EXERCISE INSTRUCTIONS:
As an exercise, copy out the entries exactly as written.

= = =

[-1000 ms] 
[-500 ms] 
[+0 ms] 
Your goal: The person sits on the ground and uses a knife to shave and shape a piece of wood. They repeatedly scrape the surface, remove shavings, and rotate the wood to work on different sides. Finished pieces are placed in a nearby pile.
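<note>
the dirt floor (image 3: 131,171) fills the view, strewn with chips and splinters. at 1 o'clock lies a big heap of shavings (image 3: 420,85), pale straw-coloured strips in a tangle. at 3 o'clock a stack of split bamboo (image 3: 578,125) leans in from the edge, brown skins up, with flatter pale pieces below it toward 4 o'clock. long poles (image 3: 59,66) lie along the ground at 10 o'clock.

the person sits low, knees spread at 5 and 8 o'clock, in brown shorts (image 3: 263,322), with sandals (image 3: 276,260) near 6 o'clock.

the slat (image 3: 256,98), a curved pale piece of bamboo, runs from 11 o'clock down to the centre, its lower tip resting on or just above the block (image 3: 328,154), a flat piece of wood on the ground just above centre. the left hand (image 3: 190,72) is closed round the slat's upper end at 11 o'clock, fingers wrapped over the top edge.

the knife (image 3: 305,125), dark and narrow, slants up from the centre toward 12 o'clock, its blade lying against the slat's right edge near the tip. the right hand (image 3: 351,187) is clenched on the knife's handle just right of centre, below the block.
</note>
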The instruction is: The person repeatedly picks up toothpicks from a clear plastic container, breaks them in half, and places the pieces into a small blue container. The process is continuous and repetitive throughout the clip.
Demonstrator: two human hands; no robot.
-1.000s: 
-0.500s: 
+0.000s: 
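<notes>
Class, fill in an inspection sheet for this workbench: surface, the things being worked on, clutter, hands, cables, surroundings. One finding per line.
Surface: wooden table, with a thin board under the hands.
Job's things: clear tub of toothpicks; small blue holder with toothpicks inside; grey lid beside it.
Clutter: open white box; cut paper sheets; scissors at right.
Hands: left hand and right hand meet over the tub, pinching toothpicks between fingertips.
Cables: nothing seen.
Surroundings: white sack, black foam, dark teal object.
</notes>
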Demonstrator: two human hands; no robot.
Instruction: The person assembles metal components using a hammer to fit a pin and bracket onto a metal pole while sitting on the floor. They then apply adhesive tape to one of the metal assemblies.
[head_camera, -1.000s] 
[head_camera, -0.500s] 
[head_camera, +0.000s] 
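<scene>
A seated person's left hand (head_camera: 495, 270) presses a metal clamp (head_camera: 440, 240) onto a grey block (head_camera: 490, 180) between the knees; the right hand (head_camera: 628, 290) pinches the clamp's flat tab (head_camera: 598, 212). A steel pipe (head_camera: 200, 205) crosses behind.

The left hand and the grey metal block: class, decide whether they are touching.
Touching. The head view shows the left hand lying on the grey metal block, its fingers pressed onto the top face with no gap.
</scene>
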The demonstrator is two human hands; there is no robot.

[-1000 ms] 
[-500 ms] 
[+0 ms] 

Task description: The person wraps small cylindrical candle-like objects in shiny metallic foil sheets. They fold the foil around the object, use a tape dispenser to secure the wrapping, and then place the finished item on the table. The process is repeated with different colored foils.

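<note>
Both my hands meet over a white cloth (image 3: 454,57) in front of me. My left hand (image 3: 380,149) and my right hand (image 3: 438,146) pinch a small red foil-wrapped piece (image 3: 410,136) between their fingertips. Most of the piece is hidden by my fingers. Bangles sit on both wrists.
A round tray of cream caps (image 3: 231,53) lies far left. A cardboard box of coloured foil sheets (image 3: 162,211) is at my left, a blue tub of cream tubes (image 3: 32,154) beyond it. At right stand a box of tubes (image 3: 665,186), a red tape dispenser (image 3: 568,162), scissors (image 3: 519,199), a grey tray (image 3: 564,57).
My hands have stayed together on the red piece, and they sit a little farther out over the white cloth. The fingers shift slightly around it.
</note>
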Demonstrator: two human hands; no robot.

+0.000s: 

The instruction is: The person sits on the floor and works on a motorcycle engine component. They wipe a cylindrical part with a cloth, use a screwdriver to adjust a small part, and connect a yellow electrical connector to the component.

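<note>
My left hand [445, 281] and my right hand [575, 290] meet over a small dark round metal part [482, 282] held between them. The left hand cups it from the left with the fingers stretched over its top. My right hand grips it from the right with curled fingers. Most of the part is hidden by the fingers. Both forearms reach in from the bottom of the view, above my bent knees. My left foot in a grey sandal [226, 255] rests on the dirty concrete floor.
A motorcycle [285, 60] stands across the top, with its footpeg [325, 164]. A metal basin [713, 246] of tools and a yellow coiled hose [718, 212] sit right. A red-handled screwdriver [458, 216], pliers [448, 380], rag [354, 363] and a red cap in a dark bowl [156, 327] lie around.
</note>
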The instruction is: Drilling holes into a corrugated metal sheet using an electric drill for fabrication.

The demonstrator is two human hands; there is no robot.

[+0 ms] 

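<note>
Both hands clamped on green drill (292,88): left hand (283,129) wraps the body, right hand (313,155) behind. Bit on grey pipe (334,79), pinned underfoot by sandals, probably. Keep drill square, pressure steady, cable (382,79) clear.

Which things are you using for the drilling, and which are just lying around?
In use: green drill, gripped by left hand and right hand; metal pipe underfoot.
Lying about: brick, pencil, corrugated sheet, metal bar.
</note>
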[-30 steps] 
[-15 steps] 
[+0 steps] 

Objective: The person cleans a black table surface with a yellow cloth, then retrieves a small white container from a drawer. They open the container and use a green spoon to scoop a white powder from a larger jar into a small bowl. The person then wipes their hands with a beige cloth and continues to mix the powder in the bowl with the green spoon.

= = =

SOLUTION TO THE EXERCISE:
[-1000 ms] 
[-500 ms] 
[+0 ms] 
Your goal: The person sits on the ground and uses a knife to shave and shape a piece of wood. They repeatedly scrape the surface, remove shavings, and rotate the wood to work on different sides. Finished pieces are placed in a nearby pile.
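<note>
the dirt floor (image 3: 131,171) fills the view, strewn with chips and splinters. at 1 o'clock lies a big heap of shavings (image 3: 420,85), pale straw-coloured strips in a tangle. at 3 o'clock a stack of split bamboo (image 3: 578,125) leans in from the edge, brown skins up, with flatter pale pieces below it toward 4 o'clock. long poles (image 3: 59,66) lie along the ground at 10 o'clock.

the person sits low, knees spread at 5 and 8 o'clock, in brown shorts (image 3: 263,322), with sandals (image 3: 276,260) near 6 o'clock.

the slat (image 3: 256,98), a curved pale piece of bamboo, runs from 11 o'clock down to the centre, its lower tip resting on or just above the block (image 3: 328,154), a flat piece of wood on the ground just above centre. the left hand (image 3: 190,72) is closed round the slat's upper end at 11 o'clock, fingers wrapped over the top edge.

the knife (image 3: 305,125), dark and narrow, slants up from the centre toward 12 o'clock, its blade lying against the slat's right edge near the tip. the right hand (image 3: 351,187) is clenched on the knife's handle just right of centre, below the block.
</note>
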The instruction is: The person repeatedly picks up toothpicks from a clear plastic container, breaks them in half, and places the pieces into a small blue container. The process is continuous and repetitive throughout the clip.
Demonstrator: two human hands; no robot.
-1.000s: 
-0.500s: 
+0.000s: 
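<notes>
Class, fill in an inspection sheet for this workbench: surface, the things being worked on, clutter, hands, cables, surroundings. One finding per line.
Surface: wooden table, with a thin board under the hands.
Job's things: clear tub of toothpicks; small blue holder with toothpicks inside; grey lid beside it.
Clutter: open white box; cut paper sheets; scissors at right.
Hands: left hand and right hand meet over the tub, pinching toothpicks between fingertips.
Cables: nothing seen.
Surroundings: white sack, black foam, dark teal object.
</notes>
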Demonstrator: two human hands; no robot.
Instruction: The person assembles metal components using a hammer to fit a pin and bracket onto a metal pole while sitting on the floor. They then apply adhesive tape to one of the metal assemblies.
[head_camera, -1.000s] 
[head_camera, -0.500s] 
[head_camera, +0.000s] 
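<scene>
A seated person's left hand (head_camera: 495, 270) presses a metal clamp (head_camera: 440, 240) onto a grey block (head_camera: 490, 180) between the knees; the right hand (head_camera: 628, 290) pinches the clamp's flat tab (head_camera: 598, 212). A steel pipe (head_camera: 200, 205) crosses behind.

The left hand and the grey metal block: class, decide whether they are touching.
Touching. The head view shows the left hand lying on the grey metal block, its fingers pressed onto the top face with no gap.
</scene>
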The demonstrator is two human hands; there is no robot.

[-1000 ms] 
[-500 ms] 
[+0 ms] 

Task description: The person wraps small cylindrical candle-like objects in shiny metallic foil sheets. They fold the foil around the object, use a tape dispenser to secure the wrapping, and then place the finished item on the table. The process is repeated with different colored foils.

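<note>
Both my hands meet over a white cloth (image 3: 454,57) in front of me. My left hand (image 3: 380,149) and my right hand (image 3: 438,146) pinch a small red foil-wrapped piece (image 3: 410,136) between their fingertips. Most of the piece is hidden by my fingers. Bangles sit on both wrists.
A round tray of cream caps (image 3: 231,53) lies far left. A cardboard box of coloured foil sheets (image 3: 162,211) is at my left, a blue tub of cream tubes (image 3: 32,154) beyond it. At right stand a box of tubes (image 3: 665,186), a red tape dispenser (image 3: 568,162), scissors (image 3: 519,199), a grey tray (image 3: 564,57).
My hands have stayed together on the red piece, and they sit a little farther out over the white cloth. The fingers shift slightly around it.
</note>
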Demonstrator: two human hands; no robot.

+0.000s: 

The instruction is: The person sits on the floor and works on a motorcycle engine component. They wipe a cylindrical part with a cloth, use a screwdriver to adjust a small part, and connect a yellow electrical connector to the component.

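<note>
My left hand [445, 281] and my right hand [575, 290] meet over a small dark round metal part [482, 282] held between them. The left hand cups it from the left with the fingers stretched over its top. My right hand grips it from the right with curled fingers. Most of the part is hidden by the fingers. Both forearms reach in from the bottom of the view, above my bent knees. My left foot in a grey sandal [226, 255] rests on the dirty concrete floor.
A motorcycle [285, 60] stands across the top, with its footpeg [325, 164]. A metal basin [713, 246] of tools and a yellow coiled hose [718, 212] sit right. A red-handled screwdriver [458, 216], pliers [448, 380], rag [354, 363] and a red cap in a dark bowl [156, 327] lie around.
</note>
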The instruction is: Drilling holes into a corrugated metal sheet using an electric drill for fabrication.

The demonstrator is two human hands; there is no robot.

[+0 ms] 

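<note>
Both hands clamped on green drill (292,88): left hand (283,129) wraps the body, right hand (313,155) behind. Bit on grey pipe (334,79), pinned underfoot by sandals, probably. Keep drill square, pressure steady, cable (382,79) clear.

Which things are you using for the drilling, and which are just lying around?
In use: green drill, gripped by left hand and right hand; metal pipe underfoot.
Lying about: brick, pencil, corrugated sheet, metal bar.
</note>
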[-30 steps] 
[-15 steps] 
[+0 steps] 

Objective: The person cleans a black table surface with a yellow cloth, then retrieves a small white container from a drawer. They open the container and use a green spoon to scoop a white powder from a larger jar into a small bowl. The person then wipes their hands with a beige cloth and continues to mix the powder in the bowl with the green spoon.

Nothing further is needed for this exercise.